= Great Aloha Run =

Annual running race in Honolulu, Hawaii

The Great Aloha Run was a road running competition that took place annually in Honolulu, Hawaii on the third weekend in February (Washington's Birthday in the United States). It was a charity event that benefitted Carole Kai Charities, a philanthropic fund run by Hawaii entertainer Carole Kai. Kai, Honolulu Marathon founder Jack Scaff, M.D., and publicist-journalist Buck Buchwach founded the race in 1985, and since its inception it has donated over $14 million to over 100 non-profit organizations in Hawaii.

Kaiser Permanente was the title sponsor for the 2010 race until 2018, when Hawai'i Pacific Health took the title sponsorship through 2024. Prior to that, local telephone company Hawaiian Telcom was the title sponsor from 2005 to 2009, while the Honolulu Advertiser has been a sponsor of the race since its inception.

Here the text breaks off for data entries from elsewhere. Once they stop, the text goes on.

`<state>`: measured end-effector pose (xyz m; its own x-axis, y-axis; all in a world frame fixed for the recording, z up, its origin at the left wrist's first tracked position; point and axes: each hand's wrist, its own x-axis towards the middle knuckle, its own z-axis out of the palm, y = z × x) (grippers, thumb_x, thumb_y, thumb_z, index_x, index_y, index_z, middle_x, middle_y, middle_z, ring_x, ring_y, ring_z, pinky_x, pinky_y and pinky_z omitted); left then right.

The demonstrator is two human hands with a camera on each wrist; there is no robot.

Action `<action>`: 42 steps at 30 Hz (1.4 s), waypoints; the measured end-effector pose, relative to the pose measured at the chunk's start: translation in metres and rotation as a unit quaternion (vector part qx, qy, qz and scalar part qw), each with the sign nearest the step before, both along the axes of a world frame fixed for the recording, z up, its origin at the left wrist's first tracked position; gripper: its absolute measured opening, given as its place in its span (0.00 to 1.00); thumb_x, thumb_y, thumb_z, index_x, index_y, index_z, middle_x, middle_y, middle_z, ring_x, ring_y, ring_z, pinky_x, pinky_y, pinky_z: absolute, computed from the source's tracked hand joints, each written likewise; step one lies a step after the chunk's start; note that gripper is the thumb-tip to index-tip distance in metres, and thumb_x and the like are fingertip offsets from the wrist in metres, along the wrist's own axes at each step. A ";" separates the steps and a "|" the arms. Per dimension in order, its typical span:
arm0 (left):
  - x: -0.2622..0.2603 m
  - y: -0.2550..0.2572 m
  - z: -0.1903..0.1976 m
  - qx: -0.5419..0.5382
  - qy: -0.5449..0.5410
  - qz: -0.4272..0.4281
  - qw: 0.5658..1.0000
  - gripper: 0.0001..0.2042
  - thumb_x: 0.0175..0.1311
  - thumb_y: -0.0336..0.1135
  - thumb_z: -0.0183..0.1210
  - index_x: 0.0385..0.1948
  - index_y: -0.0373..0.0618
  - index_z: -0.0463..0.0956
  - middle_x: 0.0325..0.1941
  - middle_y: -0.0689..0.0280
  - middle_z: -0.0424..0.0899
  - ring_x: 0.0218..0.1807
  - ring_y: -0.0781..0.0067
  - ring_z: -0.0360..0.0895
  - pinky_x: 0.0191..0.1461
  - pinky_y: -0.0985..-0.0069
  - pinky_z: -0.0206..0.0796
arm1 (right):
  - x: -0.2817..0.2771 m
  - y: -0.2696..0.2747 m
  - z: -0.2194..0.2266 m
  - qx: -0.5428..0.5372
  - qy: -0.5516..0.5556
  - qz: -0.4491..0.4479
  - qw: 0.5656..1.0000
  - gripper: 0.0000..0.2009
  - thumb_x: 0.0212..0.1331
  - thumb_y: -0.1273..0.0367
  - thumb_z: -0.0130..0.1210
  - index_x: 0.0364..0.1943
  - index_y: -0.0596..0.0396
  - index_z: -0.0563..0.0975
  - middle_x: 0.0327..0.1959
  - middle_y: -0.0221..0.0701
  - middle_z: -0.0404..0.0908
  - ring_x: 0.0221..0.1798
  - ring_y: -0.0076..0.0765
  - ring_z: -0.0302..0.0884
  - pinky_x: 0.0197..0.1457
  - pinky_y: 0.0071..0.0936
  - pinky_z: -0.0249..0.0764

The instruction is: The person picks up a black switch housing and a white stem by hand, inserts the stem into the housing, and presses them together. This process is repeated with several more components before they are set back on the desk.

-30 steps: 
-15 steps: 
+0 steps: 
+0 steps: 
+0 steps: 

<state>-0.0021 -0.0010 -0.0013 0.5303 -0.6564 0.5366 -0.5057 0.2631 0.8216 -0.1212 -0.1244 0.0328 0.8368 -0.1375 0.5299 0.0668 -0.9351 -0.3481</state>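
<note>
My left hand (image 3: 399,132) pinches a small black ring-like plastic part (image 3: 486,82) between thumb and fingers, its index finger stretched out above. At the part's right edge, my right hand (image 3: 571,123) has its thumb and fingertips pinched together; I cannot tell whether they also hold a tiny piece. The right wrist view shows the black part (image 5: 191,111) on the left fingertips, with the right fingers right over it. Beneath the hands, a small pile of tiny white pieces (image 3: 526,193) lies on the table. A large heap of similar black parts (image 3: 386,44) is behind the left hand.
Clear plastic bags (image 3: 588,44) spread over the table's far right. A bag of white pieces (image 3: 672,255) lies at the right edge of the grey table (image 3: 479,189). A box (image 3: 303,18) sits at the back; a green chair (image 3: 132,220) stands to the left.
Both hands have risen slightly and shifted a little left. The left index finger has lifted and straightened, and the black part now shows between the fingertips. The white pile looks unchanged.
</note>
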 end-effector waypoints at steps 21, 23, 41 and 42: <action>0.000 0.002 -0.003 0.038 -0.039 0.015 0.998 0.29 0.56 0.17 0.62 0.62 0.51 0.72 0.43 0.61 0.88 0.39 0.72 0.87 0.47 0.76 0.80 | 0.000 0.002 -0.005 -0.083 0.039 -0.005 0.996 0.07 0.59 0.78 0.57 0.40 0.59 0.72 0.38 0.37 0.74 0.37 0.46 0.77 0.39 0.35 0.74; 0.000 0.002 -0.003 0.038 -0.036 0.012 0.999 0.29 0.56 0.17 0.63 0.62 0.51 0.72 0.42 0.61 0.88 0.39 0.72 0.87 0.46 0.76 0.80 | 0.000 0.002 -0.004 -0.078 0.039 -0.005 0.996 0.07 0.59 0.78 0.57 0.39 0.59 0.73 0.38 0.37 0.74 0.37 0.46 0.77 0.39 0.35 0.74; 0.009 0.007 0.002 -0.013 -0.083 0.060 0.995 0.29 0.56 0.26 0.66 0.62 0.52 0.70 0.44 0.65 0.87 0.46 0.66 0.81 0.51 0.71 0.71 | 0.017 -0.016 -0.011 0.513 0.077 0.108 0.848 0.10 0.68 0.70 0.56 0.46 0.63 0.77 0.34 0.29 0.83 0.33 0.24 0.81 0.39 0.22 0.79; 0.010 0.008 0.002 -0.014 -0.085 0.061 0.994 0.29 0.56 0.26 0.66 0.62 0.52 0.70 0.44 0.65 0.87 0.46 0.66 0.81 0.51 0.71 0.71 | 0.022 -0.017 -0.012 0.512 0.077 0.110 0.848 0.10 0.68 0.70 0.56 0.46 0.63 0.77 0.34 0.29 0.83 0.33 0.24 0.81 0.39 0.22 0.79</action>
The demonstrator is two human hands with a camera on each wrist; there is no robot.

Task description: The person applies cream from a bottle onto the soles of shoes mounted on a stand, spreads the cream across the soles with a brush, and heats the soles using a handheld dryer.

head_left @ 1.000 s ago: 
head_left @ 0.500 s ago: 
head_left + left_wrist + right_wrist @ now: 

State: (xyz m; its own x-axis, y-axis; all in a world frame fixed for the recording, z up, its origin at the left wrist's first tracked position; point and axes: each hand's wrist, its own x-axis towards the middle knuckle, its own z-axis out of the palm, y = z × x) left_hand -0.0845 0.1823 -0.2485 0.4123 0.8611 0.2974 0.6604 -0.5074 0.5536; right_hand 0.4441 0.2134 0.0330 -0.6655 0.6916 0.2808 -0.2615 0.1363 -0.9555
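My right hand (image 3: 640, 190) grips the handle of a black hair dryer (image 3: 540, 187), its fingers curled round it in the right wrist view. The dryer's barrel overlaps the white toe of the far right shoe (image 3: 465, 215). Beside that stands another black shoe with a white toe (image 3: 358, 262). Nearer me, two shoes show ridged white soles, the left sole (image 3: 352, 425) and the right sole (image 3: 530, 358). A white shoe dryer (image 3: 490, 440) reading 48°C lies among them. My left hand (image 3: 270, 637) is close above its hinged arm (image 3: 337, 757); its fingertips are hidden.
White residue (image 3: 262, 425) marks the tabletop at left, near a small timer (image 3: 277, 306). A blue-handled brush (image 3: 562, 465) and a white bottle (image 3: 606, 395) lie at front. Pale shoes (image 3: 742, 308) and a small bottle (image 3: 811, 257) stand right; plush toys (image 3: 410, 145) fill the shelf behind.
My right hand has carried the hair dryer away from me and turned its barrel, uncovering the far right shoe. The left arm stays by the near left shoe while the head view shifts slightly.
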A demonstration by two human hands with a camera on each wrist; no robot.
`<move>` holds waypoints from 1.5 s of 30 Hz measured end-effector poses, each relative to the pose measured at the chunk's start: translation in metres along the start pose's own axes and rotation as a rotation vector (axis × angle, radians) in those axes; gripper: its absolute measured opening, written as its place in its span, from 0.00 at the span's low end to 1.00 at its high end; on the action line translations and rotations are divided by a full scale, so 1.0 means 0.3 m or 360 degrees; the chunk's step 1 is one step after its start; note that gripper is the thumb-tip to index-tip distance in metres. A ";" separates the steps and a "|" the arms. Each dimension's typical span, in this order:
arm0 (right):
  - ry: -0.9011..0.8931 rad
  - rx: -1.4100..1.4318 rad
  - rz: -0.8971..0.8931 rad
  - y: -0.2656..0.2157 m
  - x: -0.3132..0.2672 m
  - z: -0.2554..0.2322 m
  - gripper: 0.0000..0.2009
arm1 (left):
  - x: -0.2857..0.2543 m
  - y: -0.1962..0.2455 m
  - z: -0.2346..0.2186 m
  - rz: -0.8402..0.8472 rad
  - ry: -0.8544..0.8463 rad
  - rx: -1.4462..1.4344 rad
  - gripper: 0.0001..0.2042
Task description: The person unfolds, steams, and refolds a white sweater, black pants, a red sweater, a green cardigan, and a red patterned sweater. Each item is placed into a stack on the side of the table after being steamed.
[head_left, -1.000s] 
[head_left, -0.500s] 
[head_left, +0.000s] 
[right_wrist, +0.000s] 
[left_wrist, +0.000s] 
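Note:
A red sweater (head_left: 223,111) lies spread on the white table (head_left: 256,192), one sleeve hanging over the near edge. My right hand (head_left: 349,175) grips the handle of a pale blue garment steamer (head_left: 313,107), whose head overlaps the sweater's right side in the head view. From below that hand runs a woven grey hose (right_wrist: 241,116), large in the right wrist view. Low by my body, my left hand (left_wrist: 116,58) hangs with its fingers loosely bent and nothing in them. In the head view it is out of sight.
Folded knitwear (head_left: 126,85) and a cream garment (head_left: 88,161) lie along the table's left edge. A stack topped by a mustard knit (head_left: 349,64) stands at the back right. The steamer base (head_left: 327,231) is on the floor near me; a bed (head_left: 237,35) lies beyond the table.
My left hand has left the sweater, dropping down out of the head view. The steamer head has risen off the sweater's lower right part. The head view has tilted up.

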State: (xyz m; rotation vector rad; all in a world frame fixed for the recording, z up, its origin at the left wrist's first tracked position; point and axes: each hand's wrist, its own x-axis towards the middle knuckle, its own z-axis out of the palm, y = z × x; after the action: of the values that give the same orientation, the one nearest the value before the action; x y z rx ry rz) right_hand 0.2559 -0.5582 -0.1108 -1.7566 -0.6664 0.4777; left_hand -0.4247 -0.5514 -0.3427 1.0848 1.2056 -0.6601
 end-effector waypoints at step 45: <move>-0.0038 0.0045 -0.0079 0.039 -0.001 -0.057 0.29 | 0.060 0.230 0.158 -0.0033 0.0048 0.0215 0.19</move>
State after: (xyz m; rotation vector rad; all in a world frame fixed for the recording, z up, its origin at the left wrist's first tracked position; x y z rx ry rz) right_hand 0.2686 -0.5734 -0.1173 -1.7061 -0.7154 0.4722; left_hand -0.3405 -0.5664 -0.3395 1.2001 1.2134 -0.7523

The 8.15 mi course started in downtown Honolulu on Nimitz Highway across from Aloha Tower, and ran west on Nimitz Highway along Honolulu Harbor, under the Interstate H-1 viaduct near Honolulu International Airport, and along Kamehameha Highway, finishing on the floor of Aloha Stadium. The Aloha Tower to Aloha Stadium route gives the race its name.

About 25,000 runners, mostly Hawaii residents, ran the race each year. This number also included as many as 5,000 members of the United States Armed Forces who run in formation as the "Sounds of Freedom" division. The Great Aloha Run is the second largest road race in Hawaii, after the Honolulu Marathon, which attracted an international field and is marketed heavily in Japan.

On September 3, 2025, it was announced that the Great Aloha Run was concluded with its 41st running in February 2025.